Tucked away somewhere in his private stash, Danny Ainge owns a VCR tape he entitles "The Way Basketball is Supposed to be Played."
It captures quarter 3 of Game 5 in the Celtics-Hawks 1986 playoff series. The Celtics had managed to lose the previous game in Atlanta by a 106-94 margin, and it really wasn't that close.
Embarrassed and disgusted, the GREEN had worked up a head of steam going into the next game. Bill Walton, who had missed the previous two games after a collision with Tree Rollins injured his wrist, returned to the lineup.
The score at halftime was 66-55. Boston was clearly the better team. But that wasn't enough. Locker room talk conveyed a sense of urgency for the start of the third quarter. Still upset with the arse whoopin' from the last game, the Cs began the second half with what might still be described as the best 12 minutes of Celtics basketball--EVER.
The quarter actually began quietly enough, compared with what was yet to come.
Boston expanded it's lead to 17 points with a 12-6 run.
5:17 remained in the quarter. Bird stepped to the line and converted a technical called on Atlanta for illegal defense.
Then the dam broke.
The Celtics got the ball back and Ainge and Bird began taking turns from international waters. On defense, Ainge combined with DJ to lock down their opponents, force turnovers, or direct their man to the interior where the helpless Hawk was smothered by Bird, McHale, and Parish. Over the next 317 seconds, Atlanta committed 5 turnovers, had three shots blocked, and incurred two 24-second clock violations.

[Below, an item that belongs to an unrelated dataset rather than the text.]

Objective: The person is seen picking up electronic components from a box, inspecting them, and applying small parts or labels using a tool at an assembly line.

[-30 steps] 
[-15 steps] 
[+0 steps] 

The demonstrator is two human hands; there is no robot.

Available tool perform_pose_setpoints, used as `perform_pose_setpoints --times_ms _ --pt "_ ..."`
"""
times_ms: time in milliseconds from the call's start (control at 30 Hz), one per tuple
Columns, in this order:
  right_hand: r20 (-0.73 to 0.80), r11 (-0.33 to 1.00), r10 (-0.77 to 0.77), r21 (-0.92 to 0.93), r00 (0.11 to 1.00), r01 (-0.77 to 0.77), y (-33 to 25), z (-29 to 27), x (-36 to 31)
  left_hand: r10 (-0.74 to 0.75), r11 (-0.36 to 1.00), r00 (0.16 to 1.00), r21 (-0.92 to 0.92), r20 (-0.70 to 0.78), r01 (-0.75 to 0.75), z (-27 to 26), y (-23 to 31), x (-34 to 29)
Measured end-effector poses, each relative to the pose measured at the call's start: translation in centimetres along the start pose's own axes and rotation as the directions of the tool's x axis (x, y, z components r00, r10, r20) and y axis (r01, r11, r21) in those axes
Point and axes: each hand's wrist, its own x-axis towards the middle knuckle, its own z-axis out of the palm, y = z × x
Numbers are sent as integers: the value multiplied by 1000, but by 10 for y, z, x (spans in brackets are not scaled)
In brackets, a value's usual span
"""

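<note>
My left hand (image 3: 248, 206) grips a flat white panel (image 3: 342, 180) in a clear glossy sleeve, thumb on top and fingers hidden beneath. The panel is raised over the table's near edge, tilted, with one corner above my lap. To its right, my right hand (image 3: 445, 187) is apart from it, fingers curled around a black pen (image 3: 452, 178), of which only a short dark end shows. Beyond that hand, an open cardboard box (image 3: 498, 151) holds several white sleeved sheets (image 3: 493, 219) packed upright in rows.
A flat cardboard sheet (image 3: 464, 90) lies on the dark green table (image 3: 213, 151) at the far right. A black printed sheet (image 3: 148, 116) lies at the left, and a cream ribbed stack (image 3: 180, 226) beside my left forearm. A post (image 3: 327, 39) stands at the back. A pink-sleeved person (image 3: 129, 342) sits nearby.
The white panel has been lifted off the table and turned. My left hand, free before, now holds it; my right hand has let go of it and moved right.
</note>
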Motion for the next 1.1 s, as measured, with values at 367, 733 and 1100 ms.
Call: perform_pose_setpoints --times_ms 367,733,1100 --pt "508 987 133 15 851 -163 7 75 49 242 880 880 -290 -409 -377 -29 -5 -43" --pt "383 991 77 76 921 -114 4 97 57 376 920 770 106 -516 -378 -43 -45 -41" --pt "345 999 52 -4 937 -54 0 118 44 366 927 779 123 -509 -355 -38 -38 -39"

On offense, the Celtics could do no wrong. Covered by Dominique, McHale scored at will. Bird kept feeding Parish who scored over Tree Rollins, literally left and right. DJ and Ainge had 3 break-away layups, one of which came after Rollins, out of frustration, threw an inbounds pass directly at Ainge, who calmly intercepted it and waltzed to the other end for an easy two.
When the quarter mercifully came to and end, the score was 102-61. The Cs had outscored the Hawks 36-6 in the quarter, including 24-0 in the last 5 minutes.
The Hawks tried everything, timeouts, substitutions, and cheap shots. Nothing worked. "The only thing I didn't try was making a trade," Coach Mike Fratello quipped, "and the only reason I didn't try that was because the league prohibits trades during games."
Doc Rivers said "it seemed like it was raining baskets from everywhere. The were all on fire at the same time. One minute it was a game and the next it was over."
Asked to comment after the game, Mchale said "it was as close to perfection as you will ever see on a basketball court."